This is a letter written by J. Warren Large about the beginning of the Lodge:

In the summer of 1945, when we were still using the old name of the Washington Area Council, our first council-wide camp was established on rented land on the west shore of the lake at Cowan?s Gap State Park. Scout Executive Bern Hagedorn made arrangements with the Arrowmen at Camp Hidden Valley to have an Ordeal Team visit the camp to form a local lodge of the Order of the Arrow.

The name Guneukitschik, which is the ancient Indian spelling of the Conococheague, was chosen and we were assigned the number 317. The name of the Conococheague Creek was selected for the lodge name since it flows through the length of our council area. Guneukitschik is a Delaware term which can be translated as ?Indeed a long way.?  The rattlesnake coiled down the shaft of the arrow was adopted as the totem. For it can be found throughout the council.

The seven who were tapped out by the visiting Ordeal Team were: Jim Spofford, Harvey Miller, Peck Sterling, Lloyd Miller, Earl Watson, Charles Morrison, and Bill Calhoun. The first four, who formed the Ordeal Team for the succeeding weeks of the camp, held the offices of: Allowat Sakima, Meteu, Nutiket, and Kichkinet respectively.

During the three years of our Council Camp at Cowan?s Gap, the candidates were tapped out at the Friday night Retreat Ceremony. The Ordeal which began that night after camp fire was completed after the camp fire on Saturday night. The candidates received their big meal at the time of the evening meal.

In 1948 we occupied our present Camp Sinoquipe on council owned land just north of Fort Littleton, PA. We adopted the system of holding two ordeals, one at the end of the first half of camp and the other at the end of the last camp period.
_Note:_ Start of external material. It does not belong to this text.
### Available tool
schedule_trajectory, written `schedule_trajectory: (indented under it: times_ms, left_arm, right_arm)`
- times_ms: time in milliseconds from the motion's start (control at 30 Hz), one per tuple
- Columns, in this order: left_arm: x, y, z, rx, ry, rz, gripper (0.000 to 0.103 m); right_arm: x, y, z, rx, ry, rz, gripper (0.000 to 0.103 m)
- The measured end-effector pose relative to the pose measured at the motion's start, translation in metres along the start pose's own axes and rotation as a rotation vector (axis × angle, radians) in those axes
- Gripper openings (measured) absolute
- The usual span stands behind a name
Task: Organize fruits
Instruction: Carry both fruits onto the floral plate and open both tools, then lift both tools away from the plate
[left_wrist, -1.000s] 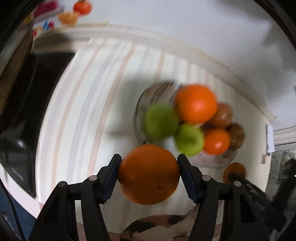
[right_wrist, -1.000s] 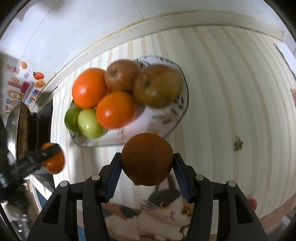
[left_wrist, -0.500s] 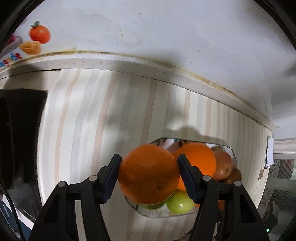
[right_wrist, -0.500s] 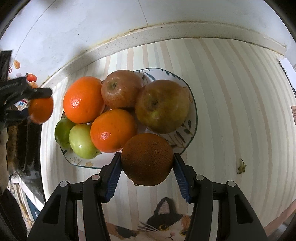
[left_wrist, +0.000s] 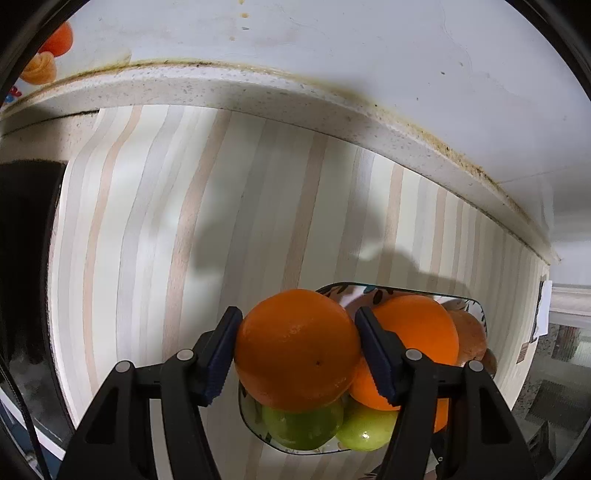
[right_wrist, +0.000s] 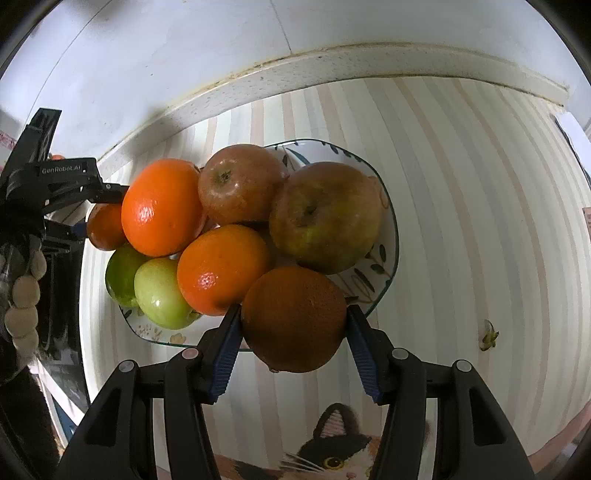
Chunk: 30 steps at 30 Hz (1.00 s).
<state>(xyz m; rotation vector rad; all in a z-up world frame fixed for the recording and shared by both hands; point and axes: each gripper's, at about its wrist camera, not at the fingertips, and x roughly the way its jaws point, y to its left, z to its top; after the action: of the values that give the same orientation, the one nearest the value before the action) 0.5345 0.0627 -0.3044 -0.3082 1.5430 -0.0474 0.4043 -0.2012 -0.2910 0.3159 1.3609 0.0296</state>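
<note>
Both grippers have closed in on the plate (right_wrist: 384, 254) since a second ago, each bringing its fruit to the pile. Left gripper (left_wrist: 298, 350) clamps an orange (left_wrist: 297, 347) between its pads, held above the plate's near-left rim, over two green apples (left_wrist: 301, 428) and just beside another orange (left_wrist: 417, 339). Right gripper (right_wrist: 293, 323) grips a brown fruit (right_wrist: 293, 319) at the plate's near edge, close against an orange and a large red-green apple (right_wrist: 325, 216); whether it touches them I cannot tell. On the plate lie two oranges, two reddish apples and two green apples, heaped together. From the right wrist view the left gripper shows at the far left with its orange beside the pile. Plate sits on the striped table (right_wrist: 480, 184) near the wall; a cat picture (right_wrist: 332, 450) lies in front.
</note>
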Motion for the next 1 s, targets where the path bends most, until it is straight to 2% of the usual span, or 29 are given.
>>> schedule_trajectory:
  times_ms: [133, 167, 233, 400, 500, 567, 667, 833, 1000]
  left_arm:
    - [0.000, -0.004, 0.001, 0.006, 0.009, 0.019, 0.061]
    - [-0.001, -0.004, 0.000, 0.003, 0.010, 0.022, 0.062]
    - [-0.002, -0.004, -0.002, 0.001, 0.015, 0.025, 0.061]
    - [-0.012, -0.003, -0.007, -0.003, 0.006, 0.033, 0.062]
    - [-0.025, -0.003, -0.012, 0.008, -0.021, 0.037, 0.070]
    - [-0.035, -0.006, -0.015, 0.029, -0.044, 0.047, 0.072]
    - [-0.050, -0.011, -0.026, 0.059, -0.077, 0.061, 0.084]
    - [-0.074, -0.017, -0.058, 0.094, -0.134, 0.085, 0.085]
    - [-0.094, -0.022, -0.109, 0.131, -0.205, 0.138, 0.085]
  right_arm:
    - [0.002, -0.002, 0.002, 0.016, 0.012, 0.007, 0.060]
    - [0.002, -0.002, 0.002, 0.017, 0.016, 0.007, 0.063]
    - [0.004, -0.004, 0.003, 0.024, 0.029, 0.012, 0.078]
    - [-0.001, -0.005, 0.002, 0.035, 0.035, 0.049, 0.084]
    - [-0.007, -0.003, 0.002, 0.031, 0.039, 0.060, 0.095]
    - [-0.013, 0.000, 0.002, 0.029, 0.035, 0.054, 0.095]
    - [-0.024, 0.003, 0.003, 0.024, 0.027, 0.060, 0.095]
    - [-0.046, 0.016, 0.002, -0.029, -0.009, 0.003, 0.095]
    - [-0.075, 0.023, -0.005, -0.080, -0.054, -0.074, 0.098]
In 1949 a team of Ordeal Members visited Camp Hidden Valley to receive Brotherhood instruction but no group was started upon return. About 1950 we also adopted the plan preparing a banquet for all members at the close of the final ceremonies.

In the spring of 1950 two carloads of scouts and scouters traveled to the Regional Pow Wow at Camp Broadcreek in the Pocono Mountain. The underlying purpose of this trip was to prepare boys to form a Brotherhood Team for our Lodge. In the spring of 1951 five scouters traveled to Camp Nisatin of the Appalachian Trail Council at Pottsville to attend the Region Pow Wow. The group comprised of: Noel Murray, who passed the Vigil Honor; Robert Bruce, H. W. Zimmerman, Wilbur Kline, and J. Warren Large, Lodge Chief. The latter four all passed into the Brotherhood at this meeting. From this time on we conducted regular Brotherhood Ceremonies at the end of the camping season.

During the early 1950?s the Council name was changed to the Mason-Dixon Council. During that this time there was no Vigil activity stemming from the lone Vigil member, who by mid 1950?s had moved out of the area. At the fall business meeting in 196 J. Warren Large was elected to take the Vigil Ceremony. Arrangements were made to do this at the Area Pow Wow at Camp Hidden Valley in 1957. The allotted number of other Vigil Candidates were chosen and approved by the following summer. These candidates were conducted to Camp Hidden Valley for a special fall Vigil Ceremony. After this time all three groups of our Lodge have continued a normal growth in accordance with the development of activities in the Council.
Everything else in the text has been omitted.